"Mi annoio senza una storia d'amore: che sia un western o un thriller, cerco di filtrare tutti gli eventi attraverso una relazione amorosa". Così il regista americano Sydney Pollack, scomparso oggi a 73 anni, si era confidato l'anno scorso all'Alba International Film Festival, protagonista di una travolgente lezione di cinema.
Fedele al pragmatismo stelle & strisce, parlando de I tre giorni del condor, Pollack confessava di "non amare le contrapposizioni tra bianco e nero, c'è qualcosa di perverso in me: trovo molto interessanti anche i cattivi, come il killer Max von Sydow". Mentre sull'abitudine a servirsi di star, il regista chiariva un malinteso: "Anche gli amici più cari mi chiedono perchè mi ostini a lavorare sempre con i big di Hollywood, ma io rispondo: chi meglio di Robert Redford, Barbra Streisand o Meryl Streep avrebbe potuto interpretare i miei film? Mi ritengo molto fortunato".
Da sottolineare, poi, le differenze tra l'Hollywood contemporanea e quella in cui il regista nato a Lafayette, Indiana, il 1° luglio 1934, mosse i primi passi: "Dalla metà degli anni '60 all'inizio degli anni '80, se avevi fatto guadgnare gli studios, poi potevi permetterti di fare ciò che volevi. Oggi, invece, le major sono preoccupate solo del pubblico giovane, che è il più vasto e il più appetibile. Analogamente anche l'età degli attori si è abbassata: quando ero bambino sullo schermo vedevamo eroi molto più anziani di noi, ora ci sono star teenager".
Non che l'avventura cinematografica di Pollack sia stata un cammino sul velluto: "Ho sempre paura quando parlo del film che sto per fare, saprò come realizzarlo? Nei miei esordi televisivi stavo sul set pietrificato, con le mani sudate, non mi sedevo mai, e alla fine della giornata crollavo per la tensione. Al contrario, altri registi sono animali da cinema, soprattutto quelli più giovani". E rivelava: "Non mi interessava fare il regista, mi è capitato per caso: non sapevo che fare, osservavo gli altri, ma per imparare ho dovuto prima compiere colossali errori".
Grande spazio aveva riservato agli aneddoti, molto gustosi. Da Nicole Kidman, che si era proposta in prima persona per The Interpreter (ultimo film di finzione da regista, diretto nel 2005, prima del documentario Sketches of Frank Gehry, mentre l'ultima interpretazione è quella del padre di Patrick Dempsey in Un amore di testimone, dal 16 giugno in sala) senza che Pollack avesse in mano uno straccio di script, al coprotagonista Sean Penn, che analogamente accettò privo di qualsiasi certezza sul suo ruolo, con lo studio angosciato per aver sborsato i cachet degli attori senza garanzie sul film.
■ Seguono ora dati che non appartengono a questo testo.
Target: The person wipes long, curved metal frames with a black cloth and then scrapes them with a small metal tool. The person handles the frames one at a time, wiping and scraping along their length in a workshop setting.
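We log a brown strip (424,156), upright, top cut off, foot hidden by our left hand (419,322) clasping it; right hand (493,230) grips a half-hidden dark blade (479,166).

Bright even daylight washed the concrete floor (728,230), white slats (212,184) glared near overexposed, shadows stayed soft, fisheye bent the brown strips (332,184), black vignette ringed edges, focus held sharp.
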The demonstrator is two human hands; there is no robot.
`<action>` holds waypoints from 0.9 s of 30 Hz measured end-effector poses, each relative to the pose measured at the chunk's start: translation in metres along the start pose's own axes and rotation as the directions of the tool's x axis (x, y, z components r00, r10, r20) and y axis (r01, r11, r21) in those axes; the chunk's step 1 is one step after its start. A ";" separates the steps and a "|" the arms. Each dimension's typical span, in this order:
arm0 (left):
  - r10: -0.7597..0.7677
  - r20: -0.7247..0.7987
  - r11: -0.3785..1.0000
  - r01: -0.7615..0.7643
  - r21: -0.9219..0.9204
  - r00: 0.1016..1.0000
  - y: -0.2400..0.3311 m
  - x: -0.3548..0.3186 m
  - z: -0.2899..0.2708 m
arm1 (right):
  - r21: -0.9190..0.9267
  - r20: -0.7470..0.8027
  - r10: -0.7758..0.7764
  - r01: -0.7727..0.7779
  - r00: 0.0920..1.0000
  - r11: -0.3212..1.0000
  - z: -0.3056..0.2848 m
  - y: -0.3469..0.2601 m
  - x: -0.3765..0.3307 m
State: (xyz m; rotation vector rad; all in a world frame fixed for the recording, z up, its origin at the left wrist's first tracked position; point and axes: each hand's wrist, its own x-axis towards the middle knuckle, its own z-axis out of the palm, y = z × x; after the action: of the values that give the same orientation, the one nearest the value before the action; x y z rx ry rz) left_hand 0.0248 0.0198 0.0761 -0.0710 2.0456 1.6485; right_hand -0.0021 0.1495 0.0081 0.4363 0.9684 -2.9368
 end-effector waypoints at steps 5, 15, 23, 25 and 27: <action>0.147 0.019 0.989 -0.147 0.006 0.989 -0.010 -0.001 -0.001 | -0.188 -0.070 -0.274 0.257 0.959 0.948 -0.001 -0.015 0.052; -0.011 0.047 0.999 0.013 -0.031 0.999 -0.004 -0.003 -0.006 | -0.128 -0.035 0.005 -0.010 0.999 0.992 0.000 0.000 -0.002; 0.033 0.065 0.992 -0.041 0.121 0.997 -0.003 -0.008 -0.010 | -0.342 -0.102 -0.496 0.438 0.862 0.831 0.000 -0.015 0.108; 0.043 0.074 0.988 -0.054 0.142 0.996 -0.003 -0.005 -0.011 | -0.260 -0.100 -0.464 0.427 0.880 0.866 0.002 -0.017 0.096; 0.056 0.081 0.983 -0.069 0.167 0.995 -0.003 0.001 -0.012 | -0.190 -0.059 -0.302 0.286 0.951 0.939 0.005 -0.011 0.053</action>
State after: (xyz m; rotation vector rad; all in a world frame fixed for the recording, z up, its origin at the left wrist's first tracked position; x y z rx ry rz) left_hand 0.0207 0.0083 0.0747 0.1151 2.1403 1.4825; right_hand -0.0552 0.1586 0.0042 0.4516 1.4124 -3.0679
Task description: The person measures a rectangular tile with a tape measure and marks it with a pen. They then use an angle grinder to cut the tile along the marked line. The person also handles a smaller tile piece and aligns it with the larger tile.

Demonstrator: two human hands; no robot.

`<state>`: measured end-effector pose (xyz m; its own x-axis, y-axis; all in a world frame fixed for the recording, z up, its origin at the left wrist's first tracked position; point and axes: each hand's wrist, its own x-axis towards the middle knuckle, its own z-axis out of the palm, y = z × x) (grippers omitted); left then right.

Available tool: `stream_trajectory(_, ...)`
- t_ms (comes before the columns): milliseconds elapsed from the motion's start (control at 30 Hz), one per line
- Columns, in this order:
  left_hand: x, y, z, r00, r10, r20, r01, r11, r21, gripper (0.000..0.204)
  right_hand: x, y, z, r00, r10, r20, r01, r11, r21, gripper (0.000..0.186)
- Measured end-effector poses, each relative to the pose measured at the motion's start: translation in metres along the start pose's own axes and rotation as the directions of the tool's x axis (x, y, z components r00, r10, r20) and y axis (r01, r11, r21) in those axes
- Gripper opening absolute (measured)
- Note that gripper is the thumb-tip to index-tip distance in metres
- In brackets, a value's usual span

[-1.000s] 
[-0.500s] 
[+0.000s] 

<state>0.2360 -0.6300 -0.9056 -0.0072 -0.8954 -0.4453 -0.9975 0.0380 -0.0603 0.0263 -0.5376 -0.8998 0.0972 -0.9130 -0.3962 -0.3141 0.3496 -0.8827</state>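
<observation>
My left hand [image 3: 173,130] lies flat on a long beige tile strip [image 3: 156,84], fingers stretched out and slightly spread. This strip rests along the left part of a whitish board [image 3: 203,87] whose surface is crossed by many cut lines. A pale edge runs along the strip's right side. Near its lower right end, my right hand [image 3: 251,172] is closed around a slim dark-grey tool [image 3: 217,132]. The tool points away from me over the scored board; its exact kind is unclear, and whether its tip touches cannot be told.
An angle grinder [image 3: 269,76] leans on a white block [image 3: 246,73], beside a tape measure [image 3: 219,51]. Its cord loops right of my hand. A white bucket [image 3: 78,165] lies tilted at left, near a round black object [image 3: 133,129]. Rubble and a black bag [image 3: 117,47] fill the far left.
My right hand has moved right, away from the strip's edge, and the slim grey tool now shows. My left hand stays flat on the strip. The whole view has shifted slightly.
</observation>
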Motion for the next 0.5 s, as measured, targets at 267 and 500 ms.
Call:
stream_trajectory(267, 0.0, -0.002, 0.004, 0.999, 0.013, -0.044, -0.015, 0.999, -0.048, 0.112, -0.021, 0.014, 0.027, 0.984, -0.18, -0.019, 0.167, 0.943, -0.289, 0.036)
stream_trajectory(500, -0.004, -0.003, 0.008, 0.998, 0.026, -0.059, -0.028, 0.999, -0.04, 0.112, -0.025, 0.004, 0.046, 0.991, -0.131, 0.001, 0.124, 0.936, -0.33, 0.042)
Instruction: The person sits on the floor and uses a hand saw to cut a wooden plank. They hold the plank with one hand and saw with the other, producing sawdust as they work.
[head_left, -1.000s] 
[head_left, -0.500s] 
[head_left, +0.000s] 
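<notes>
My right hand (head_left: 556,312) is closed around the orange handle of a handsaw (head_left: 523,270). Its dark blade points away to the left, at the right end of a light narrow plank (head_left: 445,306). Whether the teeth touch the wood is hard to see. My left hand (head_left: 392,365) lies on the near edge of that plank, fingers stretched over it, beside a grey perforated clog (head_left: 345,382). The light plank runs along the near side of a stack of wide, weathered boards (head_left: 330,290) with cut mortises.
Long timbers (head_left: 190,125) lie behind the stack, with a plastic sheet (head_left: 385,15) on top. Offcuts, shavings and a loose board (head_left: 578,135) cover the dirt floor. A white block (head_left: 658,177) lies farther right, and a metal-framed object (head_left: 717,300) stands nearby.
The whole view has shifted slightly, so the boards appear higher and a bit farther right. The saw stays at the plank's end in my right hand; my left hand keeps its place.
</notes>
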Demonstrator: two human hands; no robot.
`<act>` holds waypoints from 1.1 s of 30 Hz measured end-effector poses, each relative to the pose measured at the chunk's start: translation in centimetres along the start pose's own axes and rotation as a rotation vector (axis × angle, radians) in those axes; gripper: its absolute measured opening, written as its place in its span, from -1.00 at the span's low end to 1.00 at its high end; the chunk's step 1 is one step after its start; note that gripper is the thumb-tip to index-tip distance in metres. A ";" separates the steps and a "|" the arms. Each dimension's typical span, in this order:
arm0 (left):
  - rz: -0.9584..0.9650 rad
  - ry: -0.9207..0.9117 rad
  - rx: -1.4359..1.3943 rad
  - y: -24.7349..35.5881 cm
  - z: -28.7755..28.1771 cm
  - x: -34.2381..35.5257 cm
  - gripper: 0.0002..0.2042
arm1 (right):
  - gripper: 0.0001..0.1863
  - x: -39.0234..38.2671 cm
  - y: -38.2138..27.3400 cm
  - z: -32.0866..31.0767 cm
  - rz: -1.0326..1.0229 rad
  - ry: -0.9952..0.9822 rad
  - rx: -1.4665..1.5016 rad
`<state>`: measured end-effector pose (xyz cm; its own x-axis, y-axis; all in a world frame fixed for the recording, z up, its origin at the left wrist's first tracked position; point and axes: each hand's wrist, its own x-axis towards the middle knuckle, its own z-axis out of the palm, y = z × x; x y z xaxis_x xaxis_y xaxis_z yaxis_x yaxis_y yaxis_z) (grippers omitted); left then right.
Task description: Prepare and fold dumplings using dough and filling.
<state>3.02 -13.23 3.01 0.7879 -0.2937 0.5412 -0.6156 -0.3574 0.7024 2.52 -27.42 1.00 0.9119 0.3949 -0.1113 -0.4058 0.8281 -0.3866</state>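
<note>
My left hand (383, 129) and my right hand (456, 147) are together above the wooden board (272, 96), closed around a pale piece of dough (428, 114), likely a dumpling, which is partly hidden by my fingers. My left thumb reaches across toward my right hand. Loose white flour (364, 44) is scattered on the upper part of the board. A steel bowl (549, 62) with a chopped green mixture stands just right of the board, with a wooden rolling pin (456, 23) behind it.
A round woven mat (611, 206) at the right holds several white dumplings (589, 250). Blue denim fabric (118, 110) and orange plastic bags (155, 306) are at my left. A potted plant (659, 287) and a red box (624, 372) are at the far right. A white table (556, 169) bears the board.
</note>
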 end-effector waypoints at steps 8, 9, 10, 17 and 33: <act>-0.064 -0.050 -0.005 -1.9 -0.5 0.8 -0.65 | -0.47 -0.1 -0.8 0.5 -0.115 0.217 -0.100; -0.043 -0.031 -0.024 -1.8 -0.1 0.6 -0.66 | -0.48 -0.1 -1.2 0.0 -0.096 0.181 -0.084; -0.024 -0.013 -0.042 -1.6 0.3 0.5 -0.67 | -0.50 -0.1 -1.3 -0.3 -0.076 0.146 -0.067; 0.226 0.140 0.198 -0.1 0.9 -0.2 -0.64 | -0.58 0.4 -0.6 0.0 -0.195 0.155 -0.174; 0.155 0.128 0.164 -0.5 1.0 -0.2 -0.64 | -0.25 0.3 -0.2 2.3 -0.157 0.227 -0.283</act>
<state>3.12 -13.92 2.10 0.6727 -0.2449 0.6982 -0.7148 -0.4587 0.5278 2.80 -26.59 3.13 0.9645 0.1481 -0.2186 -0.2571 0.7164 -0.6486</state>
E ancora, su Tootsie, uno dei titoli clou della sua straordinaria filmografia: "Per accettare il ruolo en travesti, Dustin Hoffman pretese che nella finzione fossi io a interpretare il ruolo del suo agente: per costringermi ad accettare mi tartassò per settimane con mazzi di rose rosse... A partire da quell'esperienza "infausta" di fronte alla machhina da presa, venni successivamente diretto da Woody Allen e Stanley Kubrick".
Da ultimo, l'amore in Come eravamo tra Robert Redford e Barbra Streisand: "Senza love story mi annoio: mi piacciono quelle alla Romeo e Giulietta, con amanti che vorremmo stessero insieme, ma è impossibile. Se vivessero felici e contenti, non rimarrebbero nella testa degli spettatori". Addio Sydney, addio artigiano del cinema: innamorato.